Book burnings in Chile occurred during the dictatorship of Augusto Pinochet. After he led the 1973 Chilean coup d'etat, his Junta government confiscated and often destroyed literature considered subversive as a policy. Leftist literature was the main target, but other books that did not fit the junta's ideology were also burned, often for part of a campaign to "extirpate the Marxist cancer."

== Historical context to book burning and censorship ==
Following the coup, the military began raids to find potential opponents of the new regime, who were then held and some of them executed at the Estadio Nacional and other places. In addition to this, during the raids the military gathered and burned large numbers of books: not just Marxist literature, but also general sociological literature, newspapers and magazines. In addition to this, such books were withdrawn from the shelves of bookstores and libraries. The regime formally denied that book burnings were happening, although according to Richard Gott, a journalist from the Guardian, Admiral Arturo Troncoso Daroch, told him that he was aware and supportive of book burnings. In some instances, censorship went beyond what was overtly political; an example of this was that books on Cubism were burned because soldiers thought it had to do with the Cuban Revolution.

While sporadic book burning occurred throughout the junta's regime, there was only one major book burning after 1973. On November 28, 1986, the customs authorities seized almost 15,000 copies of Gabriel García Márquez's book Clandestine in Chile, which were later burned by military authorities in Valparaíso. Together with them, copies of a book of essays by Venezuelan ex-guerrilla and presidential candidate Teodoro Petkoff were also burned.
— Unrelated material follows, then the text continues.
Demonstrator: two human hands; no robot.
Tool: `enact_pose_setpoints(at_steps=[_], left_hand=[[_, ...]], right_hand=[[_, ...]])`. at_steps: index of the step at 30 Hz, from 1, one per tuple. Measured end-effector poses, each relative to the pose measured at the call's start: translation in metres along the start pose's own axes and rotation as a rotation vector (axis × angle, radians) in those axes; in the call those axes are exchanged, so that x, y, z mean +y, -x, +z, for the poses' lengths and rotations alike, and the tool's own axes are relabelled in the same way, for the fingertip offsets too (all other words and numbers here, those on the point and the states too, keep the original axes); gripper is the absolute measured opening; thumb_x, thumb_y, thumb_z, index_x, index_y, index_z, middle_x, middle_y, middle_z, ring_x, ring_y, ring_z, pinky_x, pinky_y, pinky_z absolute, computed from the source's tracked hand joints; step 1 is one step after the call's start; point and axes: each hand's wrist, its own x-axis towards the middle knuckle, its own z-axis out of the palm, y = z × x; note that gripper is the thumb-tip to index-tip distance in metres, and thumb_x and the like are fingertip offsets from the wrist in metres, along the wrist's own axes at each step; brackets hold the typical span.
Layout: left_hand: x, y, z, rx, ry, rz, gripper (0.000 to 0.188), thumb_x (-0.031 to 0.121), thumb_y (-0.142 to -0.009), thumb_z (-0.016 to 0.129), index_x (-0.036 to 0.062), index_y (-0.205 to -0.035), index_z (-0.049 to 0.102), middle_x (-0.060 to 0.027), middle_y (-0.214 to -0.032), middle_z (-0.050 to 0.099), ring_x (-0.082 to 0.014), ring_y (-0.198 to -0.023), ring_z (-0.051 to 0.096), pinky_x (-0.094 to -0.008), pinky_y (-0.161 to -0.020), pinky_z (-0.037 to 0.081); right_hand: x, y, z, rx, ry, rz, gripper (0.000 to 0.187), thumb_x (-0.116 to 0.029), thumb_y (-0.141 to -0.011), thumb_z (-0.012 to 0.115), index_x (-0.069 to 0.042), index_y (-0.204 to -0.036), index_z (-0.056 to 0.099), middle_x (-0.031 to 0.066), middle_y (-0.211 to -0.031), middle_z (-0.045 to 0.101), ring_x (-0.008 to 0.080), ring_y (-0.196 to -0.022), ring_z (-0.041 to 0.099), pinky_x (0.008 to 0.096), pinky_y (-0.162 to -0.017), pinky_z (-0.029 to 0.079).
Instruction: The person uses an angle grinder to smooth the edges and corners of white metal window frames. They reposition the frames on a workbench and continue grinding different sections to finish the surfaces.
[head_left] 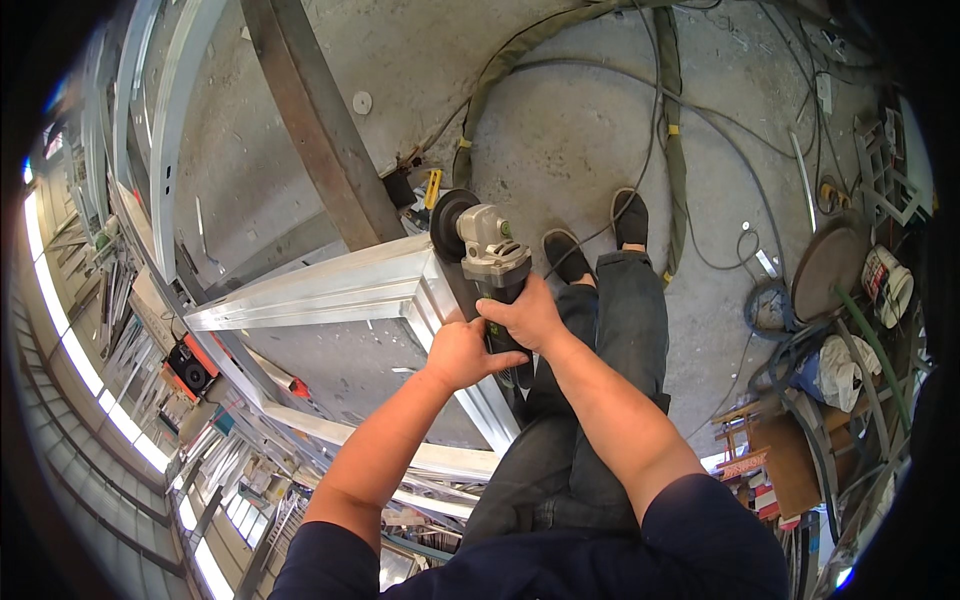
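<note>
Angle grinder point(497, 262): in front of the body, at the corner of the silver metal frame point(330, 283), its pale head pointing away
Right hand point(527, 314): wrapped round the dark body of the tool, close behind the head
Left hand point(460, 354): closed on the same body nearer the torso, thumb laid across it, the other fingers mostly hidden
Disc point(448, 226): on the left side of the head, right beside the frame corner; contact with the metal cannot be told
Weight: probably fairly heavy for its size, most of it likely toward the head
Stiffness: casing looks rigid; the disc is likely the fragile part
Slip: the body is probably smooth, so a firm two-handed hold suits it
Best hold: round the dark body, fingers well behind the disc
</note>
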Motion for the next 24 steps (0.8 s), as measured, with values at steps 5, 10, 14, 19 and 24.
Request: enact_pose_setpoints(at_steps=[5,10,14,19,24], left_hand=[[-0.001,-0.002,-0.001,-0.028,0.004,-0.016,0.074,0.066,-0.066,0.085,-0.0006,-0.094,0.069,-0.0162,-0.080,0.071,-0.0357,-0.082,0.066,-0.0428,-0.077,0.055],[-0.004,-0.001,0.004,0.032,-0.040,0.006,0.074,0.065,-0.065,0.086,-0.0006,-0.094,0.069,-0.0139,-0.077,0.071,-0.0334,-0.079,0.068,-0.0418,-0.074,0.055],[-0.005,-0.003,0.003,-0.022,0.040,-0.043,0.073,0.065,-0.065,0.086,-0.0009,-0.092,0.068,-0.0135,-0.077,0.071,-0.0320,-0.075,0.068,-0.0414,-0.072,0.055],[-0.003,-0.001,0.002,0.000,0.027,-0.027,0.072,0.062,-0.065,0.088,-0.0018,-0.090,0.068,-0.0142,-0.076,0.070,-0.0320,-0.074,0.069,-0.0413,-0.071,0.056],[-0.004,0.000,0.003,0.014,0.028,-0.014,0.070,0.060,-0.066,0.088,-0.0015,-0.092,0.068,-0.0141,-0.077,0.071,-0.0318,-0.073,0.070,-0.0415,-0.070,0.056]], right_hand=[[-0.002,-0.001,0.000,0.000,0.001,0.019,0.050,-0.023,-0.072,0.082,0.005,-0.110,0.066,0.0103,-0.101,0.071,0.0163,-0.091,0.064,0.0327,-0.085,0.053],[-0.008,-0.001,0.000,0.005,0.054,0.056,0.050,-0.024,-0.072,0.082,0.005,-0.110,0.066,0.0106,-0.101,0.071,0.0167,-0.092,0.065,0.0329,-0.087,0.053],[-0.001,0.001,0.001,0.003,0.021,-0.010,0.048,-0.022,-0.072,0.082,0.005,-0.109,0.066,0.0109,-0.100,0.071,0.0169,-0.091,0.065,0.0333,-0.085,0.053],[0.001,-0.001,0.003,0.029,0.036,-0.005,0.047,-0.022,-0.072,0.082,0.005,-0.108,0.066,0.0106,-0.097,0.072,0.0165,-0.088,0.065,0.0327,-0.082,0.054],[-0.010,-0.003,0.000,-0.017,0.067,0.104,0.049,-0.022,-0.071,0.082,0.005,-0.109,0.066,0.0116,-0.098,0.072,0.0176,-0.089,0.066,0.0333,-0.084,0.054]])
== Responses to book burning ==
The book burning attracted international protests: the American Library Association condemned them, arguing that it is "a despicable form of suppression" which "violates the fundamental rights of the people of Chile." The ALA did not, however, include in its statement any linkage to the responsibility of the United States government in overturning the democratic government and placing the junta in power.

Book burnings per se were not mentioned in the Rettig Report. The report was commissioned to document human rights abuses under the dictatorship by Patricio Aylwin, the first democratically elected president of Chile after the Pinochet regime. It did describe instances where books belonging to dissidents were "impounded" when they were arrested and taken in raids of their houses.